Publié le lundi 15 juin 2026 dans la rubrique Bordeaux
« Blackground, Murmures des Mornes » : un parcours d’expositions pour remonter les mémoires esclavagistes enfouies à Bordeaux
Un projet d'exposition ambitieux à Bordeaux
Bordeaux, en Nouvelle-Aquitaine, accueille actuellement un parcours d'expositions intitulé « Blackground, Murmures des Mornes ». Ce projet s'étend sur plusieurs lieux emblématiques de la ville, notamment le Frac Nouvelle-Aquitaine MÉCA, le CAPC musée d’art contemporain, le Musée d’Aquitaine, la Bibliothèque Mériadeck, et prochainement à Zebra3 et aux Archives de Bordeaux Métropole. L'objectif principal de cette initiative est de mettre en lumière les mémoires esclavagistes souvent ignorées et d'interroger les répercussions contemporaines de l'esclavage.
Une œuvre choc au Frac MÉCA
Dès l'arrivée au Grand Verre du Frac, les visiteurs sont confrontés à une installation au sol qui évoque un motif troublant. Binta Diaw, une artiste italo-sénégalaise, présente son œuvre « Chorus of soil » (2020), qui rappelle le plan d'un navire négrier. Cette image, bien connue des archives liées à la traite atlantique, agit comme un puissant rappel de la violence systémique de l'esclavage. L'artiste dénonce également les pratiques modernes de caporalato, un système d'exploitation de travailleurs migrants dans le sud de l'Italie.
Réflexions sur l'héritage de l'esclavage
Salma Mochtari, commissaire de l'exposition, souligne que ce projet ne se limite pas à un simple travail de mémoire. Il s'agit aussi d'une réflexion sur les conséquences persistantes de l'esclavage et des violences qui perdurent à notre époque. Les commissaires, Salma Mochtari et Cédric Fauq, s'efforcent de répondre à des questions cruciales : comment exposer l'héritage de l'esclavage et du colonialisme ? Quels moyens mettre en œuvre pour rendre visible une histoire dont les traces sont omniprésentes, mais souvent négligées ?
Des œuvres puissantes à découvrir
Au-delà de l'œuvre de Diaw, d'autres installations capturent également l'attention. Dans son film « Limbé » (2021), Mathieu Kleyebe Abonnenc met en scène la danseuse et chorégraphe Betty Tchomanga. Ce dernier explore des mouvements inspirés du limbo, une danse qui évoque la mémoire de la traite atlantique et les stratégies de survie des personnes dans les cales des navires négriers. Ces créations artistiques témoignent de la diversité des approches pour aborder ce sujet complexe.

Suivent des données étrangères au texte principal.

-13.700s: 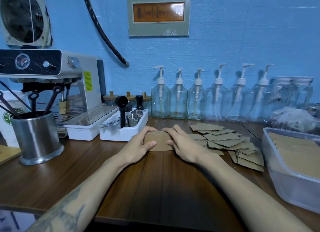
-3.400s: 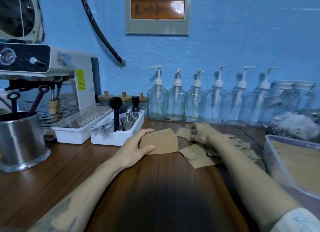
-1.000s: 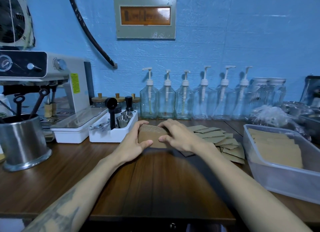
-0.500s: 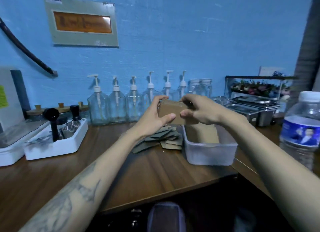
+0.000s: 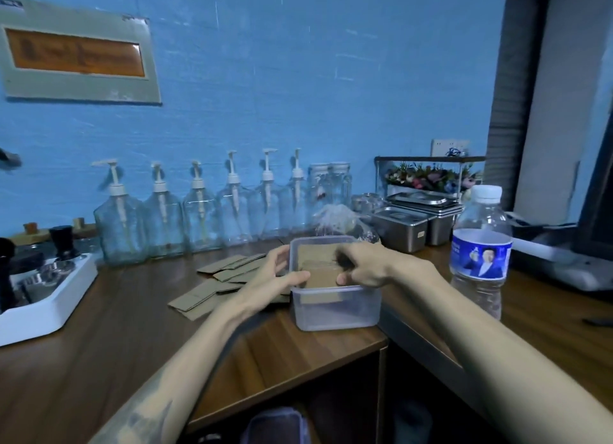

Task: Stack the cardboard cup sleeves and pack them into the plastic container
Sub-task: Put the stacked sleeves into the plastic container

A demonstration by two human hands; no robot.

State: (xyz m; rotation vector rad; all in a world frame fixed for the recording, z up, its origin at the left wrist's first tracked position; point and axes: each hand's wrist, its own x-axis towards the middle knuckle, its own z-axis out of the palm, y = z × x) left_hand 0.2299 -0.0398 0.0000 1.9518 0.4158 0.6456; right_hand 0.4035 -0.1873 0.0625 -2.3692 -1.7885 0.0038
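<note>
Dim indoor light with a blue cast, flat and even, source probably overhead and out of frame. Soft shadows behind the pump bottles (image 5: 199, 211) on the wall (image 5: 298, 78). Right hand (image 5: 361, 266) fingers motion-blurred over the container (image 5: 335, 307). Wide-angle bending at the edges, forearms stretched. Dark space under the counter (image 5: 132, 344) loses detail. Overall soft, slightly noisy, no strong glare

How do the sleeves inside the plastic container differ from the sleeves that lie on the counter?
The sleeves in the container form one neat stack; the loose sleeves on the counter lie spread and overlapping. The left hand and right hand hold the stack, while nothing touches the loose ones. The plastic container walls the stack in; the loose ones lie on bare wood. Both are flat brown cardboard.
</note>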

Une démarche collective et interdisciplinaire
Le projet « Blackground, Murmures des Mornes » s'inscrit dans une démarche collective, rassemblant plusieurs institutions culturelles de Bordeaux. Cette initiative permet une exploration interdisciplinaire de l'héritage esclavagiste, engageant les visiteurs dans un dialogue sur des questions historiques et contemporaines. Les différents espaces d'exposition offrent ainsi une plateforme pour une réflexion critique sur le passé et ses répercussions sur la société actuelle.
Un écho aux luttes contemporaines
Les œuvres présentées ne se contentent pas de rappeler l'histoire ; elles établissent également un lien avec les luttes actuelles contre l'exploitation et les inégalités. En dénonçant le système du caporalato et en mettant en avant les récits de ceux qui ont été touchés par l'esclavage, l'exposition engage le public à réfléchir sur les injustices persistantes. Ce parcours artistique devient alors un espace de mémoire, de résistance et d'espoir pour un avenir meilleur.